Prédio do McDonalds's na Avenida Paulista, em São Paulo (Foto: Reprodução)

A Arcos Dorados, empresa que administra a rede McDonald’s na América Latina e no Caribe, planeja voltar a colocar o pé no acelerador. A companhia anunciou que pretende investir até US$ 130 milhões — cerca de R$ 690 milhões — na região, para a abertura de até 50 novos restaurantes, sendo 80% deles no Brasil.

Os recursos também contemplam o reforço de segmentos vitais durante o período de fechamento das lojas: o drive-thru, o delivery e o app da rede. O objetivo é fazer crescer o consumo que se dá fora dos salões dos restaurantes. Isso porque, em meio à pandemia, os modelos se tornaram a principal fonte de receita da companhia. 

Paulo Camargo, presidente da Arcos Dorados no Brasil, afirmou que o trabalho nas vendas fora dos restaurantes, que já vinha sendo feito desde 2018, ajudou a reduzir o impacto da pandemia para a rede. Em 2020, as operações do McDonald’s no país tiveram um faturamento equivalente a 78% do registrado em 2019, que havia sido recorde.

Crise econômica

No quarto trimestre, a empresa viu suas vendas no Brasil chegarem perto da marca de 90% da vista no mesmo período do ano anterior. O resultado negativo é bem menos grave do que o registrado pelo mercado como um todo, aponta a Abrasel, associação do setor.

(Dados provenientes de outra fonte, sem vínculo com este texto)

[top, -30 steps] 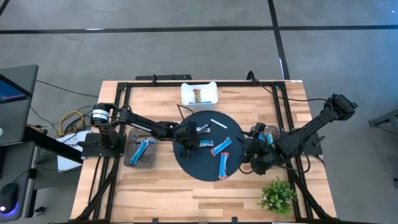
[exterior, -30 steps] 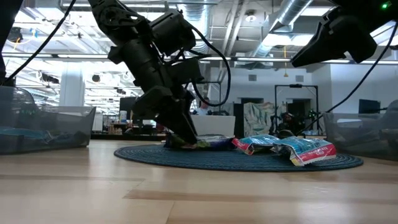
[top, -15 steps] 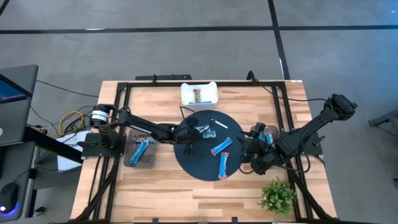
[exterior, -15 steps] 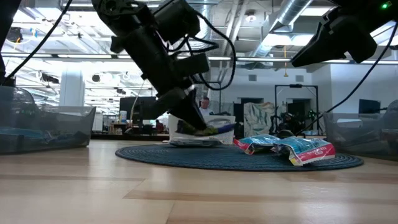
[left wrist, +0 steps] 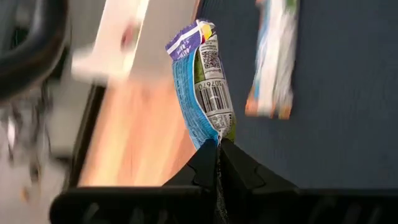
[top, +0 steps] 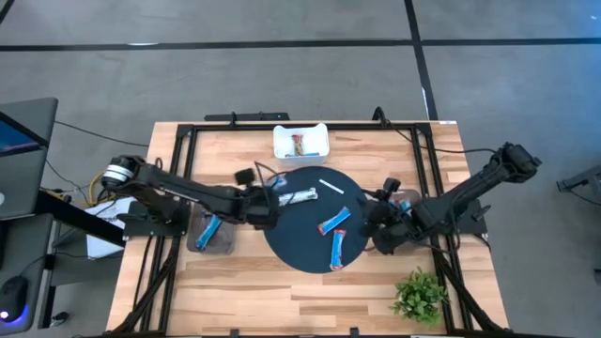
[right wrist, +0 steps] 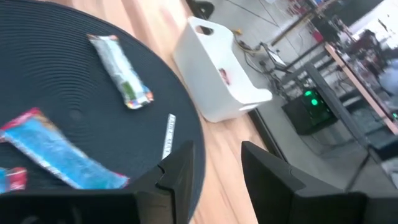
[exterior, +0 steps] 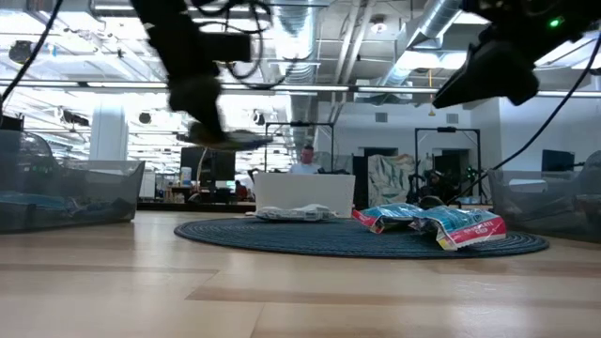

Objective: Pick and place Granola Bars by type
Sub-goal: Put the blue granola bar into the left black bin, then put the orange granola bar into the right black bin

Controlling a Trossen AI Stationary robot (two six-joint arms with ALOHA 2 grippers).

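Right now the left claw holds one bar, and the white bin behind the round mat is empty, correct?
Not quite. The high view shows the white bin already holds a bar. The rest stands: the left claw is shut on a bar.

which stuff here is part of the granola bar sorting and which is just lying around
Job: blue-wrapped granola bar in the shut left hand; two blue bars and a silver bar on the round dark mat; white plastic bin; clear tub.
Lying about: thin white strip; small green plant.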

Ao longo do ano passado, 300 mil estabelecimentos de pequeno porte fecharam as portas no Brasil, com o corte de 1 milhão de postos de trabalho. Além disso, segundo a mais recente pesquisa feita pela entidade, 57% dos empreendedores ainda devem aluguel, impostos, salários e têm dívidas com fornecedores em razão da pandemia.

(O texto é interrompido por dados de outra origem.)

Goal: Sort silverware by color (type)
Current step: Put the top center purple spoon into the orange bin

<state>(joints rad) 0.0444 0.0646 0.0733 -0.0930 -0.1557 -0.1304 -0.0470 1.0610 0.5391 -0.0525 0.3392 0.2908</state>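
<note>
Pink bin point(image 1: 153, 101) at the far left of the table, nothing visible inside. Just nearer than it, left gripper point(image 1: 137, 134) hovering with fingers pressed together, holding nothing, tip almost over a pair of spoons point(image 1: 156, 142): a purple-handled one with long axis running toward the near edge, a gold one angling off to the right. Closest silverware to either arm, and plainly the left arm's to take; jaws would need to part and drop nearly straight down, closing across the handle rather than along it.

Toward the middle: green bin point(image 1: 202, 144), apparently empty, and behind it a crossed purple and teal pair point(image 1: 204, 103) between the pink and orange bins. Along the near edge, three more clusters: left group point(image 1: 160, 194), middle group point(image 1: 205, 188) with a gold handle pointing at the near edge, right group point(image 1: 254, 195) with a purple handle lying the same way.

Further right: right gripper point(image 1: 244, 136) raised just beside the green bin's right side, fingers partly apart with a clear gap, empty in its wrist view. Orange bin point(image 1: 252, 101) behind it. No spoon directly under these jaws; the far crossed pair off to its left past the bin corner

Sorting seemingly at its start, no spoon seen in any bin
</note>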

Dos 1.030 restaurantes que a rede tem hoje no Brasil, 60% são lojas da própria Arcos Dorados. Os 40% restantes estão nas mãos de um grupo de 66 subfranqueados. De acordo com Camargo, os parceiros devem ser priorizados na abertura de novos pontos de venda. O executivo afirma que a concentração de lojas no Brasil ainda é pequena e que há espaço para unidades em capitais, incluindo São Paulo.